10Si l’on en revient aux critères providentiels de causalité communs à la pensée religieuse médiévale, tout événement demandait à être interprété. Pour ceux qui en subissaient les effets ou les redoutaient, en comprendre les origines et les conséquences était indispensable et éventuellement rassurant. C’était une des fonctions majeures de l’astrologie (Gilbert Dagron). L’astrologue, dans le monde byzantin mais aussi latin, jouait le rôle d’un « médiateur qui aide à rendre les faits moins opaques, à les formuler, à désamorcer l’angoisse dont ils sont porteurs ». En Occident les historiens de l’An Mil, Adémar de Chabannes et Raoul Glaber, jouèrent un rôle équivalent en insistant sur le renouveau de la chrétienté, sans répandre d’imaginaires terreurs de fin des temps, comme ils en ont été accusés à tort par l’historiographie positiviste. En effet, dans le cadre d’une histoire du salut, il n’existe aucun événement, même secondaire, qui ne puisse trouver sa justification. On se rend compte ainsi que son historicité ne dépend pas seulement de sa portée réelle, mais aussi de sa mise en scène, de son écho, amplifié et rendu exemplaire par le travail de l’écriture. Dès lors, l’écrivain, s’il avait pris conscience de l’importance des événements auxquels il voulait faire allusion, pouvait préférer, surtout s’il en était partie prenante, de les présenter d’une manière détournée. C’est ce que fit Gerbert d’Aurillac, expert à cacher sa pensée et ses intentions, comme le prouve sa correspondance. Lorsqu’il adressa à Otton II et Théophano un Carmen figuratum pour accompagner le don d’un orgue hydraulique, dans une période dangereuse et difficile pour lui comme pour ceux auxquels il s’adressait, il introduisit en filigrane, de façon codée, des allusions directes aux événements, mais qui ne pouvaient être décryptées que par les seuls initiés (Flavio Nuvolone).

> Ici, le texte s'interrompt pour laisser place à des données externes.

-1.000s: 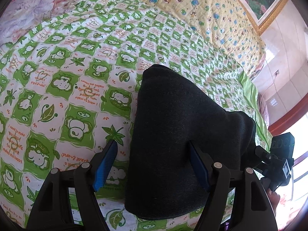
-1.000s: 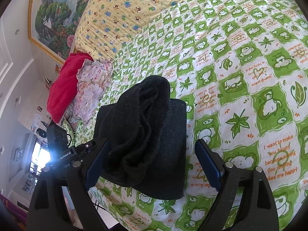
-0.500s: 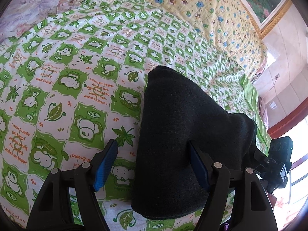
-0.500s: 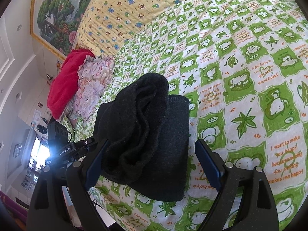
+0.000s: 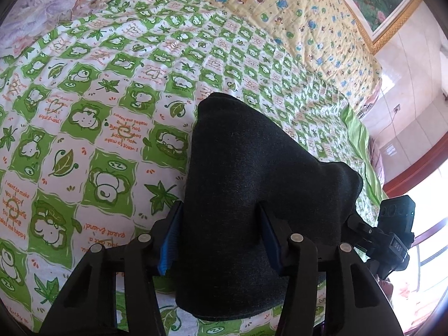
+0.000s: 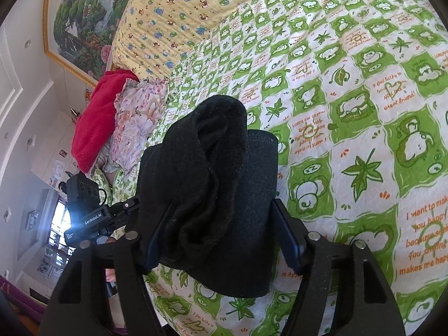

L’enjeu était alors tel que pour le faire saisir il utilisa le détour d’une représentation figurée du mythe fondateur de l’histoire : la Création, acte pendant lequel Dieu accorde et fait résonner l’orgue, symbole du monde qu’il crée.
11La signification médiévale de l’événement historique se situe donc toujours dans le cadre d’une exemplarité qui peut lui conférer une résonance mythique, même si nous ne le situons pas toujours à ce niveau. Il s’ensuit que le travail de l’historien actuel consiste en grande partie à parcourir un chemin inverse. Il lui faut admettre l’exemplarité sans la dénigrer, en comprendre les raisons, rechercher les motifs et les procédés de la mythification, connaître aussi le travail de la mémoire et celui de l’écrivain ancien, en fait les systèmes d’écriture et les conventions des genres littéraires. L’événement peut alors être traduit dans le langage actuel de l’histoire. C’est ainsi qu’ont procédé les historiens qui ont exposé le résultat de leurs recherches dans le présent volume.